Se il rendimento interno è stato determinante, lo stesso non si può dire per le gare lontano da Cosenza. Il bottino in trasferta resta infatti piuttosto esiguo: una vittoria nelle ultime nove, aspetto che rischia di pesare proprio nel rush finale del campionato. Nei residui 270’, invertire questo trend sarà fondamentale per difendere il terzo posto dagli assalti delle dirette concorrenti. Alle spalle dei rossoblù, infatti, continua a spingere la Casertana e la Salernitana è sempre lì, pronte ad approfittare di qualsiasi passo falso. Il margine è sottile e ogni punto può risultare decisivo nella corsa finale.
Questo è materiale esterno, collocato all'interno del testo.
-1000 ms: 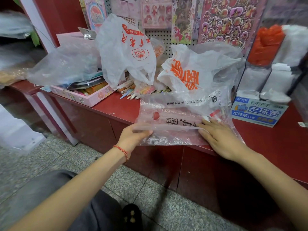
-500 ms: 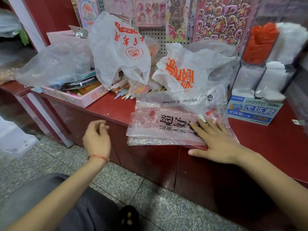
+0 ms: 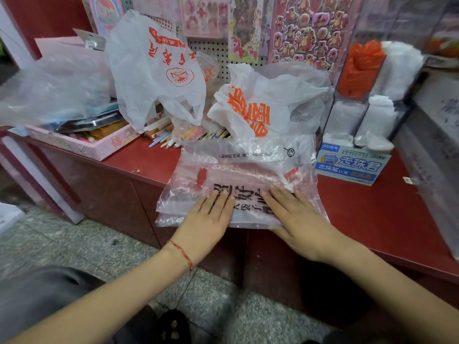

Chiudere al terzo posto significherebbe molto più di un semplice piazzamento di prestigio. La squadra, già qualificata aritmeticamente ai playoff, entrerebbe infatti in scena direttamente nella fase nazionale, evitando i turni preliminari e potendo beneficiare di due settimane di riposo. Un vantaggio non da poco, considerando che il primo turno nazionale è in programma il 10 maggio per l’andata e il 13 maggio per il ritorno.
Per questo motivo, il focus dello staff tecnico è chiaro: tornare a fare punti anche lontano dal “Marulla”. Il calendario non aiuta, ma offre comunque al Cosenza la possibilità di dimostrare maturità e ambizione. Il primo banco di prova sarà lunedì sera sul campo del Picerno, formazione galvanizzata dal recente e clamoroso successo in trasferta contro il Catania. Una sfida tutt’altro che semplice contro una squadra in piena lotta per la salvezza e determinata a raccogliere punti pesanti.
Successivamente, i rossoblù torneranno al “Marulla” per affrontare il Trapani, altro avversario affamato di punti, prima di chiudere la stagione regolare sul campo della Cavese. Una trasferta storicamente complicata, su un terreno caldo e ostile dove il Cosenza ha spesso faticato. Tre partite, tre sfide complesse contro squadre in lotta per non retrocedere, pronte a vendere cara la pelle. Serviranno concentrazione, determinazione e soprattutto un cambio di passo lontano da casa. Il destino del Cosenza è nelle proprie mani. Difendere il terzo posto significherebbe presentarsi ai playoff con ambizioni concrete e con un vantaggio strategico importante. Ma per farlo, servirà l’ultimo sforzo: quello più difficile, ma anche il più decisivo.